Pur avendo un solo anno di vita, la Comunità politica europea è già in crisi. Doveva contribuire a risolvere le grandi sfide geopolitiche e, invece, a Granada gli europei si ritrovano di fronte alla realtà della loro impotenza nel loro stesso continente. In Nagorno-Karabakh, nel nord del Kosovo o sullo stallo dell’adesione della Svezia alla Nato. Malgrado molti sforzi negli ultimi tre anni, il presidente del Consiglio europeo, Charles Michel, non è riuscito a mediare tra Azerbaigian e Armenia. Al vertice di giugno a Chisinau sembrava fatta, dopo che Michel aveva messo attorno allo stesso tavolo il presidente azero, Ilham Aliyev e il primo ministro armeno, Nikol Pashinyan, insieme al presidente francese, Emmanuel Macron e al cancelliere tedesco, Olaf Scholz. Ma l’Ue si è fatta cogliere totalmente impreparata dalla guerra lampo azera per riprendersi il Nagorno-Karabakh.
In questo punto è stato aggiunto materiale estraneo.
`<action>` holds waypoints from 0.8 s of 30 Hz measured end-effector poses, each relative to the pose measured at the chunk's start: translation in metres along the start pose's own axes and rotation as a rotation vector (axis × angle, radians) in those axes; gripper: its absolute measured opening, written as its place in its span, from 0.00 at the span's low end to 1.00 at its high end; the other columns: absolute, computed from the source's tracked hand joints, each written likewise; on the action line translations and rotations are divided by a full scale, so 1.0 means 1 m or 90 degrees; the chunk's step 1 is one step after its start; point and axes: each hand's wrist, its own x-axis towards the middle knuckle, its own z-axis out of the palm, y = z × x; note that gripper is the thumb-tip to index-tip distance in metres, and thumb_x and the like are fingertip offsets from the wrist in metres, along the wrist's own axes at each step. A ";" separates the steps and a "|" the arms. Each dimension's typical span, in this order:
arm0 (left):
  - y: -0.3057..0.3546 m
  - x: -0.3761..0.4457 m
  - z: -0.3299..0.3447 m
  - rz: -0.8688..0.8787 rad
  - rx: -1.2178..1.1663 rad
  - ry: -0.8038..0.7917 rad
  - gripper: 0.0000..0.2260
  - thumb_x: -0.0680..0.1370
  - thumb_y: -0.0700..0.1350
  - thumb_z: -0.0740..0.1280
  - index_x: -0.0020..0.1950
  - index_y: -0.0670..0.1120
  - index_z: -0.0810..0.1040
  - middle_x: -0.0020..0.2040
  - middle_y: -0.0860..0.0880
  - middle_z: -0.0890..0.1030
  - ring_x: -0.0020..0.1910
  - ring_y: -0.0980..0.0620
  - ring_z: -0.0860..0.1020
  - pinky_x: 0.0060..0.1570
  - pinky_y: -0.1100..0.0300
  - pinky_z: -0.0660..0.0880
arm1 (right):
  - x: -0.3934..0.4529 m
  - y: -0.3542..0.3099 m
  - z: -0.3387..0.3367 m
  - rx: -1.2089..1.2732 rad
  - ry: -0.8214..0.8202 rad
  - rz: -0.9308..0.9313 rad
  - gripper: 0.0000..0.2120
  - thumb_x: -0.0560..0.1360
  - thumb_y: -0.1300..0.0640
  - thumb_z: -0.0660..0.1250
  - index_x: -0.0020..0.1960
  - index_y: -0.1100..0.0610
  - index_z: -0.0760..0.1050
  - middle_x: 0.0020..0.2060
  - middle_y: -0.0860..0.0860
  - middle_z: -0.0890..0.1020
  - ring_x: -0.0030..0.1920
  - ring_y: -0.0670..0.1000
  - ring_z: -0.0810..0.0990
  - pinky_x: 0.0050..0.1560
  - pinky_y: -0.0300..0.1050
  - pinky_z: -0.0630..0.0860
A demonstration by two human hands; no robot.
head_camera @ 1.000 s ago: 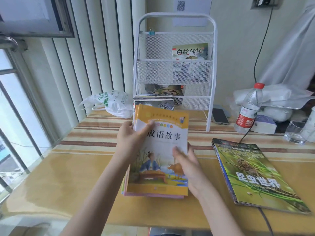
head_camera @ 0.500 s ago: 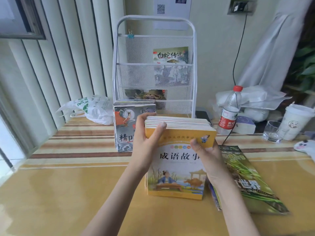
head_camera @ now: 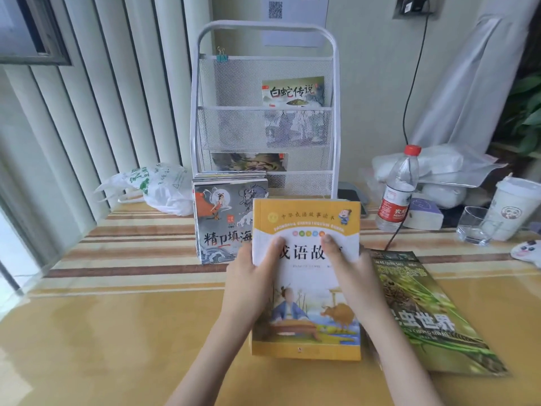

A Granada sperava di raccogliere i cocci, avviando una normalizzazione tra i due paesi, con il riconoscimento dei confini. Ma Aliyev ha deciso di boicottare il vertice. Le promesse dell’Ue di aiuti economici e militari all’Armenia appaiono deboli rispetto alle minacce azere e, sempre più, a una Russia che non tollera l’orientamento occidentale di Pashinyan.

La stessa impotenza dell’Ue ha aggravato la crisi nel nord del Kosovo. In questo caso la responsabilità principale è dell’Alto rappresentante, Josep Borrell, la cui strategia è stata di placare la Serbia e sanzionare il Kosovo. L’obiettivo era non spingere Aleksandar Vucic nelle braccia di Putin. Il risultato è stato che Vucic rimane risolutamente pro russo, ma lascia i commando serbi condurre attacchi terroristici nel nord del Kosovo, come accaduto a fine settembre nel monastero di Banjska. A Granada i leader europei si sono nascosti dietro a una scusa per non discutere del rischio di nuova esplosione nei Balcani e mettere Vucic davanti alle sue responsabilità: il Kosovo era rappresentato dalla presidente, Vjosa Osmani, e non dal primo ministro, Albin Kurti. L’altro grande assente era il presidente turco, Recep Tayyip Erdogan, che non aveva nemmeno partecipato al vertice di Chisinau a giugno. Così nessuno ha potuto ricordare a Erdogan gli impegni assunti al vertice della Nato di Vilnius a luglio, quando aveva solennemente promesso di ratificare l’ingresso della Svezia nell’Alleanza atlantica.